◆ **What this task involves**
Please count the lines in the listing below where the word "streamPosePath" appears. Give the number only.
□ □ □ □ □ □ □
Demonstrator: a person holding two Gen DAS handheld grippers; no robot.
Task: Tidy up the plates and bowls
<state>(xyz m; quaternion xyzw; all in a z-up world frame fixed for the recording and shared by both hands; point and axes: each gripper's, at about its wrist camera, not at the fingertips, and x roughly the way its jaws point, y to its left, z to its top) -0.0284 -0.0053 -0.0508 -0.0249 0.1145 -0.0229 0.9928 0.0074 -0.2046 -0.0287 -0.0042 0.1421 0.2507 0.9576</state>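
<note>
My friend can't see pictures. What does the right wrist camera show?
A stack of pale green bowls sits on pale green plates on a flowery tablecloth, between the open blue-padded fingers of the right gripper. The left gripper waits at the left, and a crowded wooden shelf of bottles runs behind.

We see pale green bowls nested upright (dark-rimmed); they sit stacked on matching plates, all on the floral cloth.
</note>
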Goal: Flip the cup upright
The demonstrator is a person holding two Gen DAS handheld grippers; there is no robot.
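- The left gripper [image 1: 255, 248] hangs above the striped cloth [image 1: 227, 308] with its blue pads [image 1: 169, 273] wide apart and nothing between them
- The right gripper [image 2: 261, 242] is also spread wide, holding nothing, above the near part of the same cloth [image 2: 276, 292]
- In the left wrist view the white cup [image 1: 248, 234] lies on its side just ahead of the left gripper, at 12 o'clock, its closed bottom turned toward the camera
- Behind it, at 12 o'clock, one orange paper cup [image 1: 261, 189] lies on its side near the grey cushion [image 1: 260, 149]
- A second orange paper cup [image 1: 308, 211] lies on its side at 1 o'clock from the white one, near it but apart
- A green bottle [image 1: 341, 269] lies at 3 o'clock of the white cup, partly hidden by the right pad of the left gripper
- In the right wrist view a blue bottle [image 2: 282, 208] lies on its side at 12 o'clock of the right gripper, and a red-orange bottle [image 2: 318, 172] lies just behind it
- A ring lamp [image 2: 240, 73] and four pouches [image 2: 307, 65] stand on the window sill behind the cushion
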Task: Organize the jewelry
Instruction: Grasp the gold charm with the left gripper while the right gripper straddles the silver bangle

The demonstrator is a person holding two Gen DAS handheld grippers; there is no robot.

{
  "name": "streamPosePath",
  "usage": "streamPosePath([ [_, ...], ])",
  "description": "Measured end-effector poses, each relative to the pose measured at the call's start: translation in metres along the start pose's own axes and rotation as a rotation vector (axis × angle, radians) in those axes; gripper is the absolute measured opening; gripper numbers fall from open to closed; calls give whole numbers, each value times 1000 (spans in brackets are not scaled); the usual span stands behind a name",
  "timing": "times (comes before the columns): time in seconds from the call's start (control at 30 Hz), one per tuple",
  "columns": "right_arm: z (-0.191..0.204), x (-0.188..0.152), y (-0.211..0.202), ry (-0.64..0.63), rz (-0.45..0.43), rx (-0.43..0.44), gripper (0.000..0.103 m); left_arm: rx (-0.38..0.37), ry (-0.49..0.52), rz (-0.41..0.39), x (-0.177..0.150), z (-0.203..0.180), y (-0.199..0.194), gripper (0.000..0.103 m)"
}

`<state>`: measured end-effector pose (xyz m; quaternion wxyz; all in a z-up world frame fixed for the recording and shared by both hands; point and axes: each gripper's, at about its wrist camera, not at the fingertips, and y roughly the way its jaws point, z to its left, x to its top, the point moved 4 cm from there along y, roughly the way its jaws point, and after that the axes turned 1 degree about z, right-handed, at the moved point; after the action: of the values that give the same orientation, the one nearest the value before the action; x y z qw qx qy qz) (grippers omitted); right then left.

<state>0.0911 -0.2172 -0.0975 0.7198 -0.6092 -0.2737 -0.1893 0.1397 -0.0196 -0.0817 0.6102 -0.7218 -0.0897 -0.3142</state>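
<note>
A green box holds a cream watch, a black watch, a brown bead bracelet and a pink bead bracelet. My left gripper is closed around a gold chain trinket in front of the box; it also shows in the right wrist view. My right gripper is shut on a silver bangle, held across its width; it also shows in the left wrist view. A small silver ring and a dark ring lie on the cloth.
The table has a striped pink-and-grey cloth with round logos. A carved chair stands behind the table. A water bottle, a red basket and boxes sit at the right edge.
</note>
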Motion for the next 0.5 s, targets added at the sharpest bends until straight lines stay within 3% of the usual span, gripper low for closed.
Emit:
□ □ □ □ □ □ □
◆ **Problem solution**
2